PROBLEM DETAILS: All lines with the word "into" must be pulled from the entries below.

TASK DATA:

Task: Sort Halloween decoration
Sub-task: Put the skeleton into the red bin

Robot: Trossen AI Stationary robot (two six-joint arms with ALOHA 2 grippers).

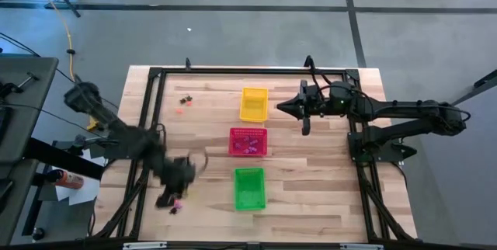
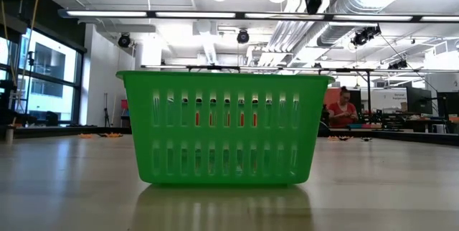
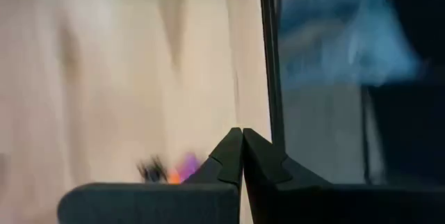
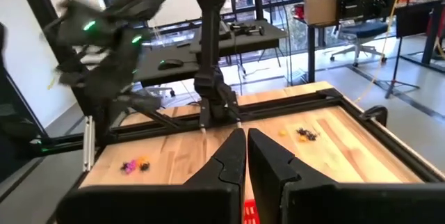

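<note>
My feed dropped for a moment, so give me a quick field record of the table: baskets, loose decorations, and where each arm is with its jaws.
yellow basket: far end of the row
red basket: middle of the row, small trinkets inside
green basket: near end of the row
far trinkets: loose on the wood, left of the yellow basket
near trinkets: loose on the wood, beside the left gripper
left gripper: low at the near left of the table, jaws shut
right gripper: raised beside the yellow basket, jaws shut, holding nothing

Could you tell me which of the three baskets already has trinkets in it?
The red basket, the middle one of the row, holds small purple-pink trinkets. The yellow basket and the green basket on either side of it show nothing inside.
</note>
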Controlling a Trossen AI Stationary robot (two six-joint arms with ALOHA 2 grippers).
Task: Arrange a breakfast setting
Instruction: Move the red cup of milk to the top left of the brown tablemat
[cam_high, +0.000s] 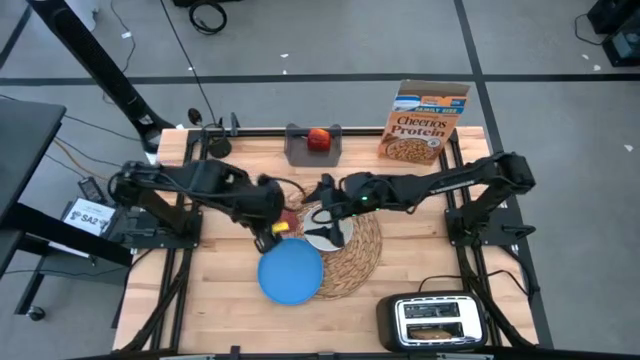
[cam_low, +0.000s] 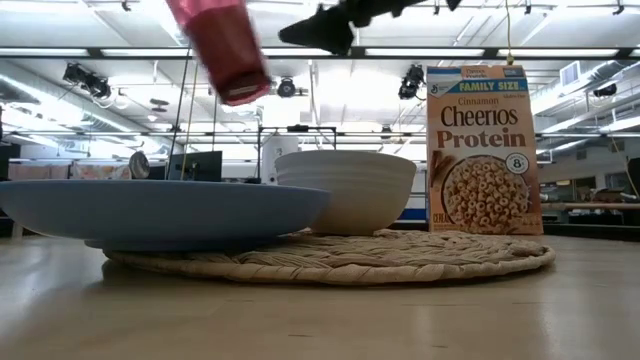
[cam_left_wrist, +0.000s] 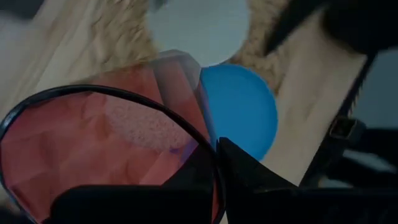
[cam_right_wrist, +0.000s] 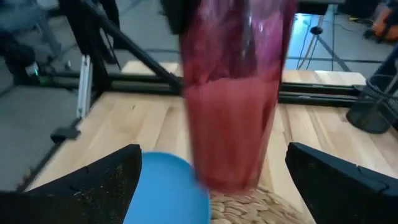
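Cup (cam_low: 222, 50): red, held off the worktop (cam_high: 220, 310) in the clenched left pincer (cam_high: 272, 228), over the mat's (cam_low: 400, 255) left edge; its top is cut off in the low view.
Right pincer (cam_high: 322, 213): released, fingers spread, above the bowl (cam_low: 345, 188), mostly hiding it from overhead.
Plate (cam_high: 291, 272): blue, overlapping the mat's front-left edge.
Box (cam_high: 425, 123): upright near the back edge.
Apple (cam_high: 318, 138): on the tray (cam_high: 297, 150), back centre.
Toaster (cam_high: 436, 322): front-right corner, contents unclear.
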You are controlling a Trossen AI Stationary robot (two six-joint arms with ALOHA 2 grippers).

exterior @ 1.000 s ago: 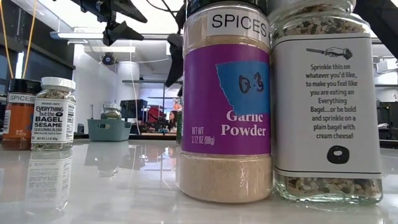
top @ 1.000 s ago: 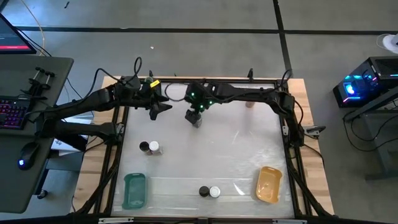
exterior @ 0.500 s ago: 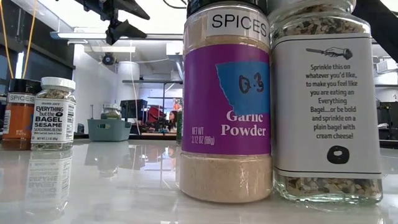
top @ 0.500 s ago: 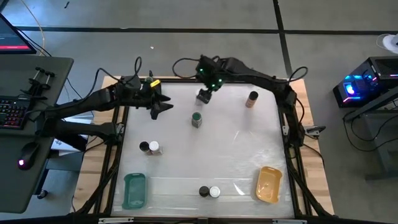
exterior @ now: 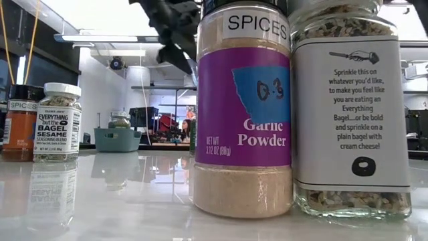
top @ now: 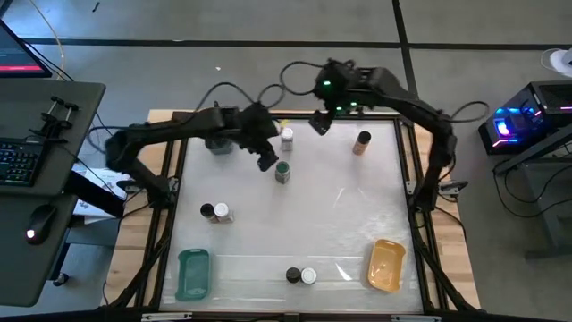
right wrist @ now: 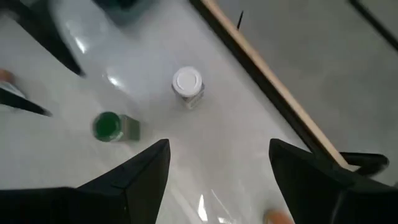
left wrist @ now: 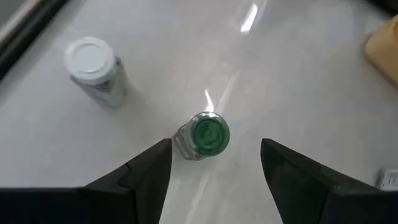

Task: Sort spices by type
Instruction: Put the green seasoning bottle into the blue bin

RESPONSE:
Sub-task: Put the skeleton into the red bin
Instruction: Put the green seasoning bottle into the blue bin

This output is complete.